Fascinating talk about high availability/reliability:

Notes:

  • high availability and high reliablity
  • no cloud provider can guarantee 100% uptime
  • no a question of “if” but rather “when” your servers go down
  • disaster recovery
    • active/active (DNS switch)
    • active/passive (spin up + DNS switch)
    • periodic backup (manual recovery)
    • no DR strategy (figure it out when it happens)
  • RTO - Recovery time objective
  • RPO - Recovery point objective (how much data can you afford to lose)
  • what if there is a different approach
    • self-healing
    • cloud native
    • no single point of failure
    • expect that anything could go down at any time – even DNS
  • BGP + Anycast IPs to the rescue
  • IP packets
    • Unicast - one-to-one
    • Multicast - one-to-many
    • Anycast - one-to-nearest
      • many servers around the world with the same IP address, packet finds the nearest one
  • Benefits from BGP (over DNS)
    • DNS has TTL (usually at least 300s)
    • BGP convergence takes seconds
  • downsides
    • you have to own an IP address range
    • your cloud provider has to support BYO IP
    • learning curve
  • bird tool to announce IP addresses
  • BGP is the backbone of the internet
  • What about data (consistency)?
  • the answer is (almost) always Eventual Consistency
  • most applications can tolerate eventualy consistetency
  • most microservices do not need a database
  • Event sourcing is a perfect fit
    • ideal for microservices architecture
    • CQRS pattern - command query responsibility segregation
      • producers don’t need to know about consumers
      • consumers don’t know where events came from
    • Requires a durable event store (NATS Jetstream or Kafka)
    • Immutable data
      • replay data since beginning of time
    • Reproducible state
    • Eventual consistency

@bminer, check this out.

My favorite part of this talk is when he talked about the “human factor” and the natural tendency for the disaster recovery plan to erode over time. Sad but true. Guilty as charged.

1 Like

Yes, easy to get busy (or lazy) – been there …
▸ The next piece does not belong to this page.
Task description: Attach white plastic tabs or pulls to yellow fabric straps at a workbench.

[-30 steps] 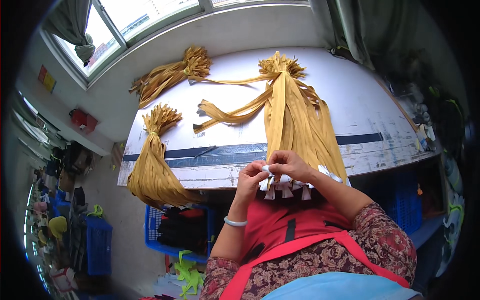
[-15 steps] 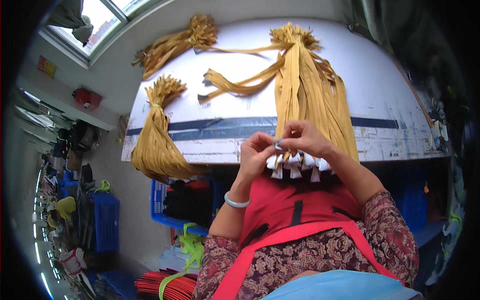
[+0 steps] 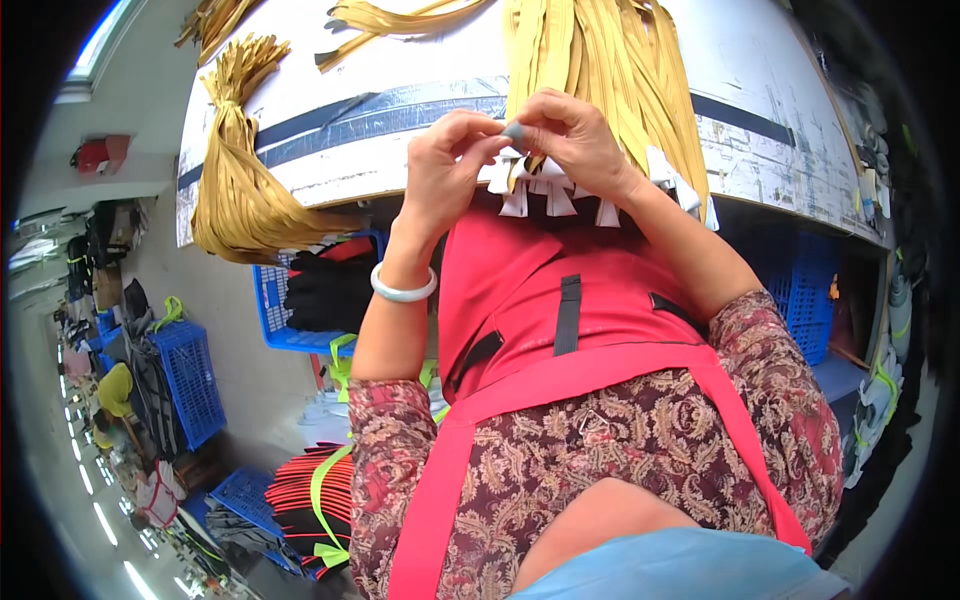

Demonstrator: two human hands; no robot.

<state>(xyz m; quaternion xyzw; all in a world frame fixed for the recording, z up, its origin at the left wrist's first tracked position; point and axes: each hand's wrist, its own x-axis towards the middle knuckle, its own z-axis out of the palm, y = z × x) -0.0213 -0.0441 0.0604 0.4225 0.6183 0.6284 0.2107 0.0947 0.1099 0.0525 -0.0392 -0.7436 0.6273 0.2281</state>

This is why it seems so important to build in end-to-end testing, redundancy/backup mechanisms, etc. If these are manual or separate from your main deployment and running processes, it’s easy to lose track of them.

So true. Somewhat related is documentation. Keeping it close to the code makes it much easier to maintain.

I had never heard of BGP until I heard this talk. Why don’t more cloud providers make it obvious how to do this? I also didn’t think anything other than unicast was possible (for average folks) on the Internet.

yeah, fascinating stuff. I assume it would NOT work to reserve an IP at a cloud provider, and then use that as an anycast IP at other places …

That is probably correct because it’s unlikely that competing cloud providers would coordinate routing information between one another.